◆ **WORK TASK**
The output should contain the listing word for word and no pictures.

◆ **DATA SHOWN**

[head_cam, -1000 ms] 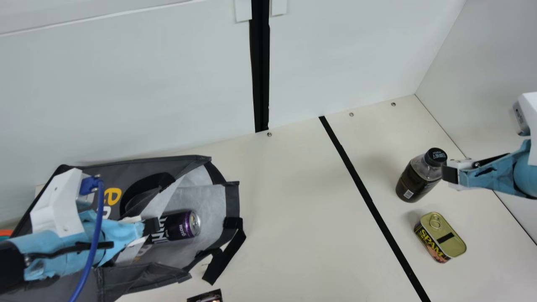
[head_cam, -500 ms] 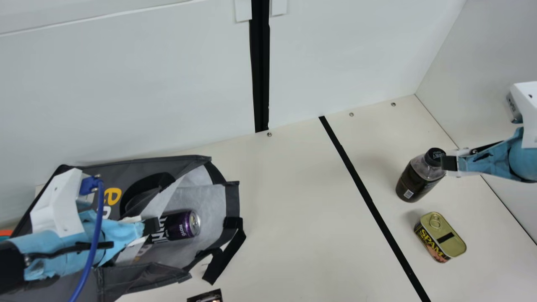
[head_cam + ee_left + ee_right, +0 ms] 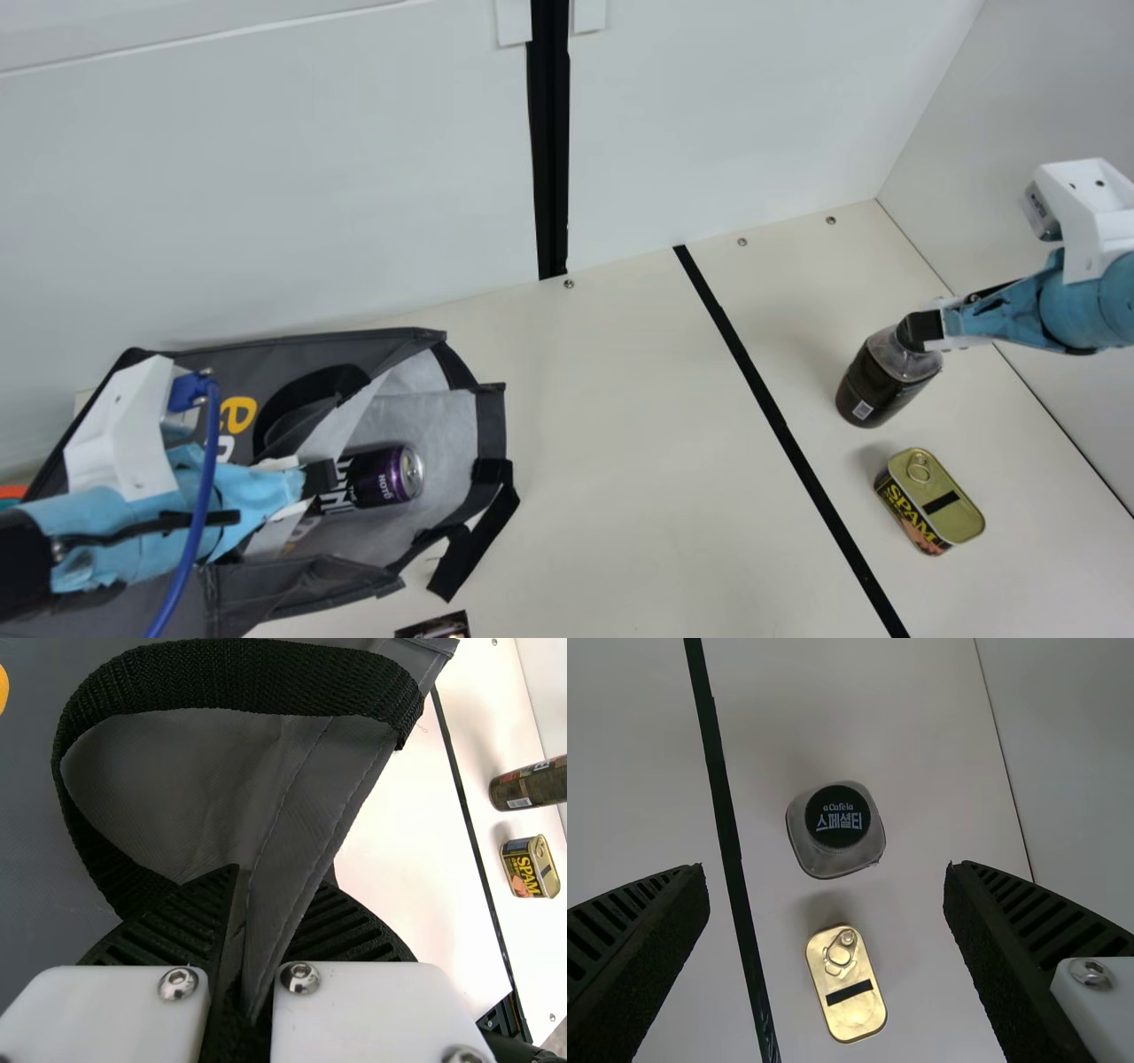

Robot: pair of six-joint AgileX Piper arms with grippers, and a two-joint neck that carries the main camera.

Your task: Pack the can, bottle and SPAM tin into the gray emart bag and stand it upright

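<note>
left gripper [image 3: 321,477]: jaws pinching bag [image 3: 372,347]; right gripper [image 3: 920,331]: jaws apart, near bottle [image 3: 873,390]

here's the cream table [image 3: 656,443], black strip [image 3: 784,425] running across it; on one side the gray bag [image 3: 266,350] lies down, mouth open towards the strip; over the strip the bottle [image 3: 873,381] stands upright, the tin [image 3: 939,496] near it, lid up, and screws [image 3: 742,241] dot the back edge
</note>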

◆ **REPLY TO THE EXERCISE**
[head_cam, -1000 ms] 
[head_cam, -500 ms] 
[head_cam + ee_left + ee_right, +0 ms] 

Robot: pair of six-joint AgileX Piper arms with grippers, and a two-joint neck that carries the main camera.

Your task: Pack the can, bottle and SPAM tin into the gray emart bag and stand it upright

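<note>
left gripper [image 3: 321,477]: jaws pinching bag [image 3: 372,347]; right gripper [image 3: 920,331]: jaws apart, near bottle [image 3: 873,390]

here's the cream table [image 3: 656,443], black strip [image 3: 784,425] running across it; on one side the gray bag [image 3: 266,350] lies down, mouth open towards the strip; over the strip the bottle [image 3: 873,381] stands upright, the tin [image 3: 939,496] near it, lid up, and screws [image 3: 742,241] dot the back edge
</note>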

That's the answer, with nothing more to add.